# I'm tired of being of being ignored



## jd08 (Nov 20, 2012)

This has happened more frequently lately or I've noticed it more - not sure which one. 

When I get home from work my wife usually has dinner ready - she works part time and is a SAHM to our 3 year old the rest of the time. She doesn't usually say too much during dinner. The next two hours are busy with getting our daughter ready for bed cleaning up after dinner, etc. We usuall share equal roles in this. Our daughter is in bed by 8:30 or 9 most nights. 

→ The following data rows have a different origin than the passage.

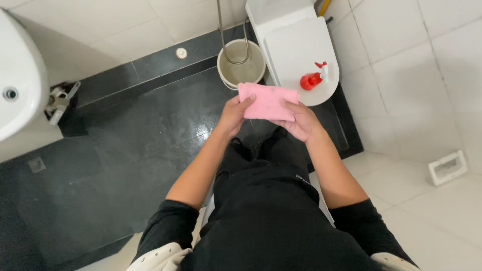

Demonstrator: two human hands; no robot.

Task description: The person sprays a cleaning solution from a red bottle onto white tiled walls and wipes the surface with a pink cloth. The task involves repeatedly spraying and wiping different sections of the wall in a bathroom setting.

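The person stands over a dark wet floor (125, 150) and holds a pink cloth (267, 102) in front of the body with both hands. The left hand (233, 115) is closed on the cloth's edge at 9 o'clock, thumb on top and fingers curled underneath. The right hand (303, 122) grips the cloth's lower corner at 4 o'clock, thumb pressed on the upper face and the remaining fingers tucked under, so the cloth is spread flat between the two hands. Just beyond the cloth, at 1 o'clock from it, a red spray bottle (314, 79) with a white trigger head lies on its side on the closed white toilet lid (296, 47). At 11 o'clock from the cloth a pale bucket (241, 63) stands on the floor, touching the toilet's side, with a metal hose looping into it. A white basin (20, 80) shows at the picture's 9 o'clock edge. At 3 o'clock, on the light tiles, lies a small white rectangular holder (447, 167), well apart from the hands.
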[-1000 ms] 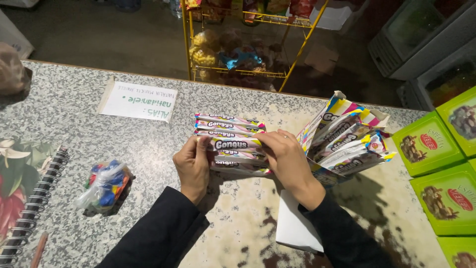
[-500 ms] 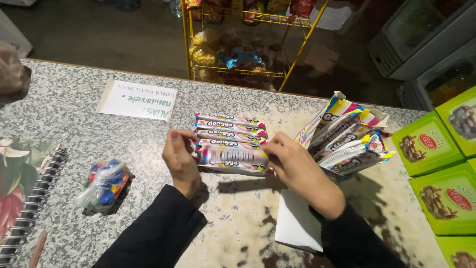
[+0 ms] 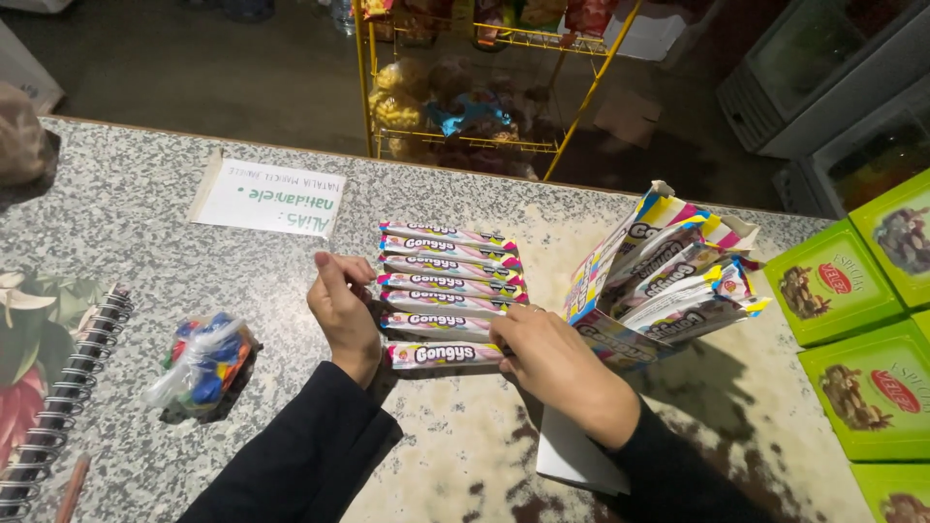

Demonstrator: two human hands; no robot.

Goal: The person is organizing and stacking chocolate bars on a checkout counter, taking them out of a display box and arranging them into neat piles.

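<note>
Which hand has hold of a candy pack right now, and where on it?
The right hand pinches the right end of the nearest candy pack, which lies flat on the counter. The left hand rests beside the row, holding nothing.

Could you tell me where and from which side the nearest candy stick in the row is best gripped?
Grip the nearest candy stick across its narrow middle, coming from above. It lies flat on the counter, long and thin, with the right hand at one end and the left hand by the other.

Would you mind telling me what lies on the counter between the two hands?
In the head view, a row of candy sticks lies between the left hand and the right hand.
</note>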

My main issue is my wife basically ignores me once we have the house to ourselves. Tonight for instance we had a storm which our daughter hates and so I laid down with her for about an hour until around 10. When I got up I really wanted to spend QT with my wife. I figured she'd want to do the same since we hadn't really seen each other all night or today. When I come in our room she instead gets ready for bed immediately and turns out the lights to go to sleep. 

Now I have had this discussion with her numerous times before, as recently as Monday. I told her I wish she would pay more attention to me at night instead of the tv, the dog, her phone, whatever. She acknowledged it but said I don't ever suggest anything. Sorry I didn't realize it was my job to do that. 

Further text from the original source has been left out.